Voters in Grand Bahama are also aware of the fact that Ingraham has hand-picked a slate of candidates who will perpetuate his ambition to be an absolute dictator. When you consider the fact that the current five FNM Members of the House, including three who were members of the cabinet, remained absolutely silent as Ingraham waged an unrelenting war against Sir Jack and the GBPA, then it’s not hard to reach the conclusion that the three “new faces” and two incumbents chosen by Ingraham as candidates for the next election will be nothing more than political doormats for Ingraham if they are elected.

Let’s take Pakeisha Parker Edgecombe, for example. Unquestionably, she has a lot of explaining to do on the campaign trail, having boldly proclaimed at the event held to launch the FNM Grand Bahama candidates that she “has always been an FNM,” a public admission that seriously raises questions about her professional objectivity as the “senior” news anchor of ZNS News-13 in Freeport.

One question that must now be running through the minds of her colleagues at ZNS is this: Was she the one who advised Ingraham to discontinue national broadcasts of ZNS news out of Grand Bahama? There is a body of opinion that Ingraham took this drastic step as part of his campaign to downgrade the importance of Freeport mainly to spite Sir Jack Hayward, but is it possible that Pakeisha may have been consulted by Ingraham before he made that decision? Her candidacy and public embrace of the FNM suggests that this probability cannot be ruled out.

In any case, she doesn’t stand a snowball’s chance in hell of winning in the West Grand Bahama and Bimini constituency against PLP incumbent Obie Wilchcombe, who has been a remarkably good representative for that area. This surely raises yet another question about why Pakeisha chose to abandon an established career as a broadcast journalist, knowing from her experience in reporting the news that Ingraham runs a virtually one-man show as leader of the FNM.

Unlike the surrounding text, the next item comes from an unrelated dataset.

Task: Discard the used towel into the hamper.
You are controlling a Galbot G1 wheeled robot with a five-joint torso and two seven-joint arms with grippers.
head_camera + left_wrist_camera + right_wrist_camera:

Then there are the two FNM candidates that many in Grand Bahama have compared to gunslingers in the Wild, Wild West who sold their services to the highest bidder. Knowledgeable sources say that both Peter Turnquest, FNM candidate for East Grand Bahama, and Norris Bain, FNM standard-bearer for Marco City, initially sought nominations from the PLP, with certain financial conditions attached, and it is now being speculated that the FNM’s offer was more attractive. If this is true, then both of these candidates have a credibility problem as a result of their mercenary proclivity.

Of course, Neko Grant unquestionably owes the extension of his political life to Ingraham eventually deciding that he could not carry out his plan to fire both Grant and Kenneth Russell after members of the FNM Council reportedly challenged his authority to decimate the FNM’s foundation in Grand Bahama so brutally.

Nonetheless, my prediction that the PLP will win a minimum of four seats, and possibly all five, in Grand Bahama is based on the unquestionable fact that the PLP is offering Grand Bahamians a superior slate of candidates. In addition to Obie Wilchcombe, those candidates are Gregory Moss, Marco City; Dr. Michael Darville, Pineridge; Tanisha Tynes, East Grand Bahama; and Julian Russell, Central Grand Bahama.